Building on this approach, Johnson defined “rectangular sports” as a distinct asset class covering sports played on similarly configured rectangular surfaces, including soccer, rugby, lacrosse, American football, flag football, and field hockey. His investment strategy focuses on developing multipurpose venues that can accommodate these sports, as well as entertainment and community events, to attract diverse audiences and generate year-round activity and revenue. Centreville Bank Stadium represents a practical application of Johnson’s rectangular-sports strategy.
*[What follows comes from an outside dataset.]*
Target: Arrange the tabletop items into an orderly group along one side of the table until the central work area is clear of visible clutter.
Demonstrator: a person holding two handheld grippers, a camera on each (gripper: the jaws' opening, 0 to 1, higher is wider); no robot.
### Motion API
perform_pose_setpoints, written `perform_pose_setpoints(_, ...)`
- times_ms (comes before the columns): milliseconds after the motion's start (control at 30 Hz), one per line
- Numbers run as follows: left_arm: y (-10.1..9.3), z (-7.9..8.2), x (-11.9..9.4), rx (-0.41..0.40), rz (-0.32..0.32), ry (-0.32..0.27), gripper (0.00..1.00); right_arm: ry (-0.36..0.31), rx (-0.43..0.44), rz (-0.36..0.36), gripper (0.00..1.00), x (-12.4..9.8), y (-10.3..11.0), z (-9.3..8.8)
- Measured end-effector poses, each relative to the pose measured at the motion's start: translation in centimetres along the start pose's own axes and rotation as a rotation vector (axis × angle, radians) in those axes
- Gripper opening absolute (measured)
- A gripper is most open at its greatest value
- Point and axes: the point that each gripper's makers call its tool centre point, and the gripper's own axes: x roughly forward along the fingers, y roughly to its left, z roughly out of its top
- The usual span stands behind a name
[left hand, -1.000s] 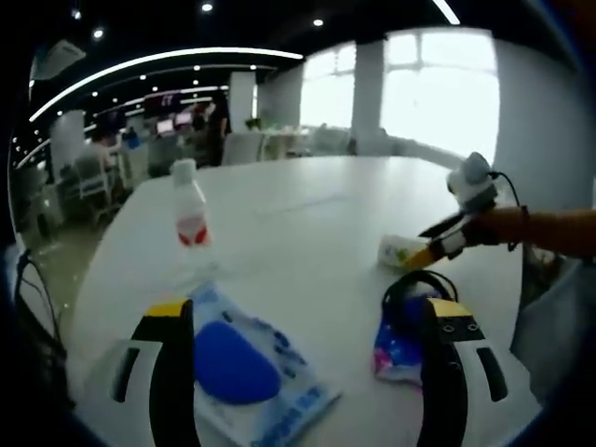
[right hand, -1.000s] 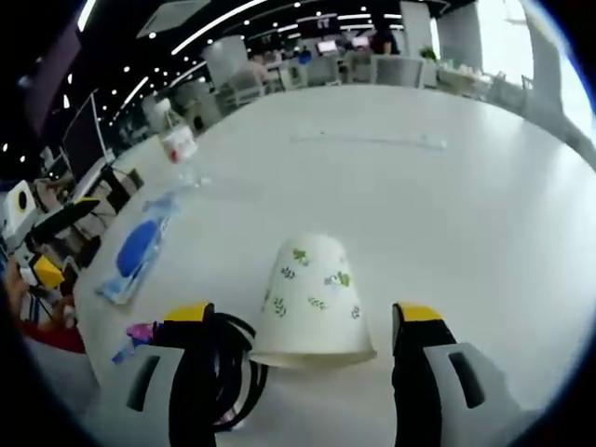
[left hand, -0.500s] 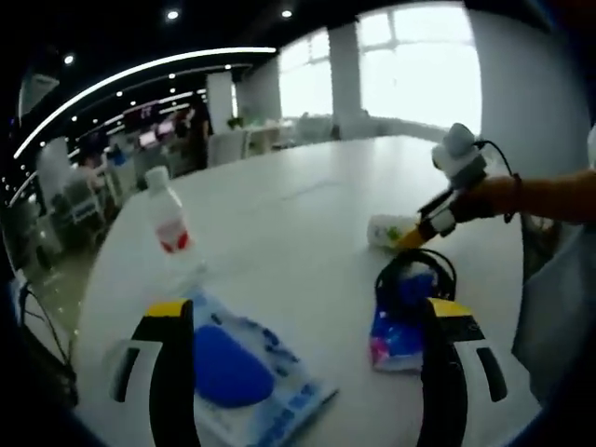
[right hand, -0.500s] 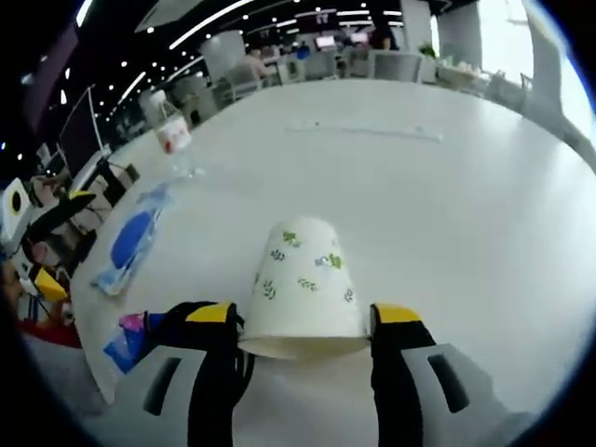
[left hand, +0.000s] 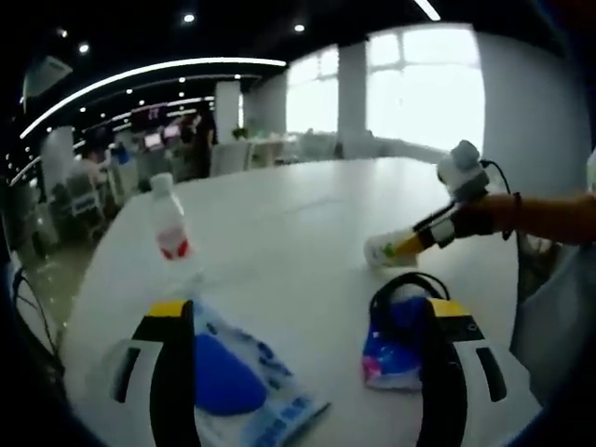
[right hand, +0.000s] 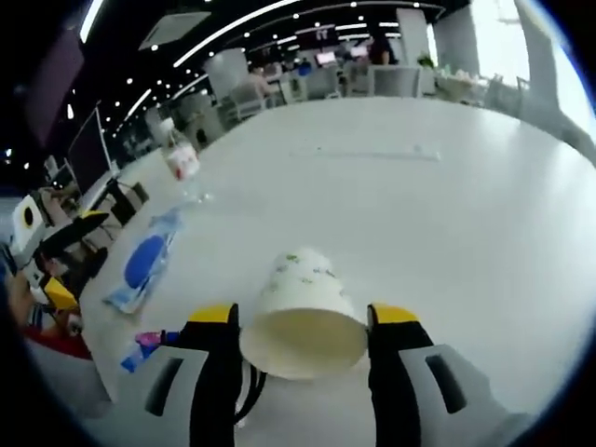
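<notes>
A white paper cup [right hand: 300, 300] with green leaf prints sits tilted between my right gripper's jaws, its open mouth facing the camera; my right gripper [right hand: 303, 321] is shut on it. From the left gripper view, the same cup [left hand: 384, 250] is just above the white table [left hand: 298, 214], with the right gripper [left hand: 410, 244] clamped on it. My left gripper [left hand: 307, 312] is open over the table's near edge. A blue packet [left hand: 233, 382] lies between its jaws. A colourful pouch [left hand: 393, 343] under a black cable [left hand: 402, 279] lies by its right jaw.
A clear water bottle [left hand: 169, 228] with a red label stands at the left of the table, also seen as the bottle [right hand: 181, 160] far left. The blue packet [right hand: 144, 265] and pouch [right hand: 147, 341] lie near the table edge. A person's arm [left hand: 549, 216] reaches in. Chairs and desks fill the room behind.
My right gripper's jaws have shut in on the cup and tipped it up, so its mouth now faces the camera. The left gripper stays open; its view has shifted slightly.
</notes>
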Motion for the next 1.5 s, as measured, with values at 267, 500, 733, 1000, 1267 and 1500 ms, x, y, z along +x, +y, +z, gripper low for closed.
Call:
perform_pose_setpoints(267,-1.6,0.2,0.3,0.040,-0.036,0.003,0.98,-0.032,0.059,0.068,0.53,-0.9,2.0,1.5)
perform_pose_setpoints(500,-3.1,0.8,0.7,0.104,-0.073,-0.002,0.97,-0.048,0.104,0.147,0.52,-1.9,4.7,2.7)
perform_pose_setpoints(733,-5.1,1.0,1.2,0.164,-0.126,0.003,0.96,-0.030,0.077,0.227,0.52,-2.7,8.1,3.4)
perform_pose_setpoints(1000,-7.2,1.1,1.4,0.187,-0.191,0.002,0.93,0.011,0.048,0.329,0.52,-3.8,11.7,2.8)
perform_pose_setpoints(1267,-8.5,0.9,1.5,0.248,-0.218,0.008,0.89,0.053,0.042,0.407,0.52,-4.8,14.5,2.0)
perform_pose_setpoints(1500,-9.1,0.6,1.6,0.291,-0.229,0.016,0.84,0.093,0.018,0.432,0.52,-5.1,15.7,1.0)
On April 17, 2025, Fortuitous Partners announced Phase 2 of Tidewater Landing with partners Wood Partners and Pennrose, including plans for housing units and commercial space along the riverfront. In 2025, Johnson was among the most vocal advocates of the United Soccer League’s decision to introduce promotion and relegation between its divisions, calling the move "a game-changer" for U.S. soccer. Johnson has been recognized as a pioneer in developing "sports as an asset class" and was named the 2025 Person of the Year by The Pawtucket Foundation.

From 2019 to 2022, Johnson served as a director of Danish football club FC Helsingør. In 2021, he led the acquisition and became a shareholder and board director of Ipswich Town FC, an English professional football club. Under Johnson’s tenure, Ipswich Town has been promoted 3 times in 4 years and currently competes in the English Premier League. In 2021, he received the Distinguished Alumni Award from the Graziadio Business School, the institution’s highest honor. In 2022, he co-founded Rhode Island FC and currently serves as its chairman.

=== Institutional involvement ===
Johnson has served on the board of trustees for Choate Rosemary Hall from 2008 to 2018. He was a former member on the Board of Visitors for the Graziadio School of Business at Pepperdine University, where he was also a Senior Fellow in Entrepreneurship. Johnson is also an active member of the Young Presidents' Organization (YPO).